PROBLEM TO WORK ON
Keeping every word the same, return the listing from its first line until the line holding "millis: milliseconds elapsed" has been returned as well.

-------

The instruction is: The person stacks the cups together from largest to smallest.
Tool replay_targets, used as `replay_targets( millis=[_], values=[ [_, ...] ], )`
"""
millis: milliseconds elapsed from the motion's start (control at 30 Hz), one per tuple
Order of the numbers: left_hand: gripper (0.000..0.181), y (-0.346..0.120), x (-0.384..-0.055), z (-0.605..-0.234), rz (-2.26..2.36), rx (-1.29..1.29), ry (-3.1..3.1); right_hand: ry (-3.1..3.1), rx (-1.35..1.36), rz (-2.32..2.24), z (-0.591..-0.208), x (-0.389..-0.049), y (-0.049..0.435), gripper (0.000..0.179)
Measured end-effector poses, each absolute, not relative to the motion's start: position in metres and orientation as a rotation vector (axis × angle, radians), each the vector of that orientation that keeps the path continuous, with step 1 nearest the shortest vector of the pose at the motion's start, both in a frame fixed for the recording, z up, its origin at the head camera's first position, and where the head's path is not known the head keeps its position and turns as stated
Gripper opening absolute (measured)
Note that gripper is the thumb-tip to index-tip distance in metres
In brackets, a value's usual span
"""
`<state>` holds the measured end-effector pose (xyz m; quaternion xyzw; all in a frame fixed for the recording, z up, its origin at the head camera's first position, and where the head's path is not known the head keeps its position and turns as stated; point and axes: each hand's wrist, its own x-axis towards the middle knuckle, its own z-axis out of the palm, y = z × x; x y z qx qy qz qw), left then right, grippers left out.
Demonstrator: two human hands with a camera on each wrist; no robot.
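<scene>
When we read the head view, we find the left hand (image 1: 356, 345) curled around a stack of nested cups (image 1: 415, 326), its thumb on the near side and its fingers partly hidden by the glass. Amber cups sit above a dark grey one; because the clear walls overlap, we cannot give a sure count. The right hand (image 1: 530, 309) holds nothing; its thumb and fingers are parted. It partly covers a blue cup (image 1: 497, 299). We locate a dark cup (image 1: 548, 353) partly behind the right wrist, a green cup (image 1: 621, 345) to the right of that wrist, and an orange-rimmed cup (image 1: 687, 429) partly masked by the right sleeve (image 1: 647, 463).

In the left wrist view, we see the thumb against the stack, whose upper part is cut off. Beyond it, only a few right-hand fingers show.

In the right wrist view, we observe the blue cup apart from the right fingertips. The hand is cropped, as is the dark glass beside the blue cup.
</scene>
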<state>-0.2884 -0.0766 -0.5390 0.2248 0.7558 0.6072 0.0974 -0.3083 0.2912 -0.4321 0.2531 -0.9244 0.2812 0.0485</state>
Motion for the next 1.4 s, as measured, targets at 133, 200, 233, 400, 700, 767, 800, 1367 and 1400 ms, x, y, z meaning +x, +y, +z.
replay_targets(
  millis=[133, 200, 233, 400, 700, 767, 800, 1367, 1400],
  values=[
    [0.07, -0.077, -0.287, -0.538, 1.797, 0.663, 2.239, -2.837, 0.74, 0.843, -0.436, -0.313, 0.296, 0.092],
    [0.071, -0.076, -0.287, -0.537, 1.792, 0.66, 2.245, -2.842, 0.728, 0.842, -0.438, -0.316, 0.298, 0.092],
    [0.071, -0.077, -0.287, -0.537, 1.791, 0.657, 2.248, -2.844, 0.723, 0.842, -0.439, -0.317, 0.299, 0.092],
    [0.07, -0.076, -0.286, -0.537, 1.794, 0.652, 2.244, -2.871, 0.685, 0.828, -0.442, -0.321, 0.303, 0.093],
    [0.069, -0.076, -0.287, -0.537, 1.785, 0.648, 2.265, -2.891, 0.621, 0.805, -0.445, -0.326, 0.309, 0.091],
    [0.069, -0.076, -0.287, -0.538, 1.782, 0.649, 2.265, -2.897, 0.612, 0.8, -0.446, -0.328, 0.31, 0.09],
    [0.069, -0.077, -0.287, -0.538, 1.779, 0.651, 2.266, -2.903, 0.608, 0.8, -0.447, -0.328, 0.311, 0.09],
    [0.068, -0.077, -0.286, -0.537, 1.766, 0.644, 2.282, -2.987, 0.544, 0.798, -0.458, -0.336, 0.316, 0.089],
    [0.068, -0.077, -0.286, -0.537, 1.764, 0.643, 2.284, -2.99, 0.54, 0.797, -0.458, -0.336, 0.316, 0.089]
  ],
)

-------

EXERCISE RESPONSE
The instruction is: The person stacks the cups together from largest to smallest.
Tool replay_targets, used as `replay_targets( millis=[_], values=[ [_, ...] ], )`
"""
millis: milliseconds elapsed from the motion's start (control at 30 Hz), one per tuple

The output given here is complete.